If we’re willing to relax one other parameter, which is load bearing, then Felsuma has other products that will grip these extremely difficult surfaces. The Griptile™ product will sometimes grip these (depending on just how porous or dusty the surface is) but the Griptile will hold no weight. So there are tradeoffs such as load-bearing or number of uses as the surfaces become more challenging.

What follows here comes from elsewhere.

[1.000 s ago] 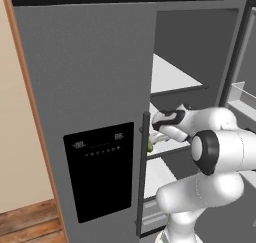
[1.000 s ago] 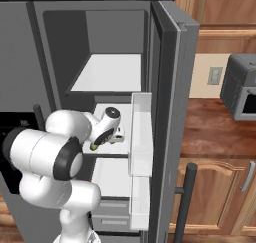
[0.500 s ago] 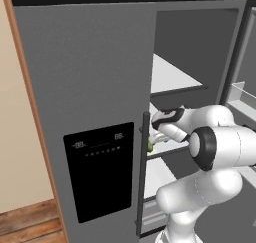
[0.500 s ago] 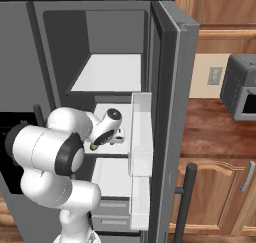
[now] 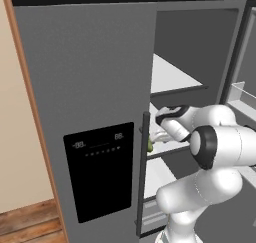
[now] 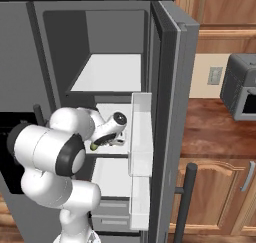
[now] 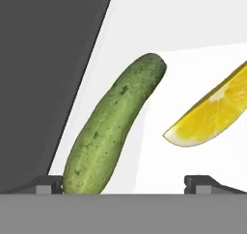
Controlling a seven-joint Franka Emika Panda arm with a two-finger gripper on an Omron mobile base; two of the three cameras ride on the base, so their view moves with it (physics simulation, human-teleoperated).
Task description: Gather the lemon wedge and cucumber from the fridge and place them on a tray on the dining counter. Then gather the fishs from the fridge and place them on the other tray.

Lastly, we have the list of surfaces that are not possible with current devices. Skin may seem like a dense surface but there are hairs, sweat, pores and a lot of dynamic motion. The Sci Fos (Geckskin scientific founders - the two UMass Professors who invented this technology) are working on a Geckskin device to grip skin. If you’d like to learn more about that, please contact us and we’ll be happy to introduce you to Professors Crosby and Irschick. Hair is not a surface in the way we’ve been discussing it. Fabrics are porous, dynamic (like skin) and may have threads. Those threads, similar to dust on say brick, are not a surface we can grip.

Here endeth the lesson.

The objective of this lesson was to bring to light the active role the surface plays if we want to be able to take advantage of all four performance parameters in a Geckskin device: load-bearing, repeated use on multiple surfaces and no damage. Hopefully this lesson has conveyed the importance of the role the surface plays when thinking about using a wall-mounting product with all four performance parameters. Take note, IF we’re willing to relax one of the four parameters, we can add more devices (both Geckskin and non-Geckskin) that can perform with the remaining three.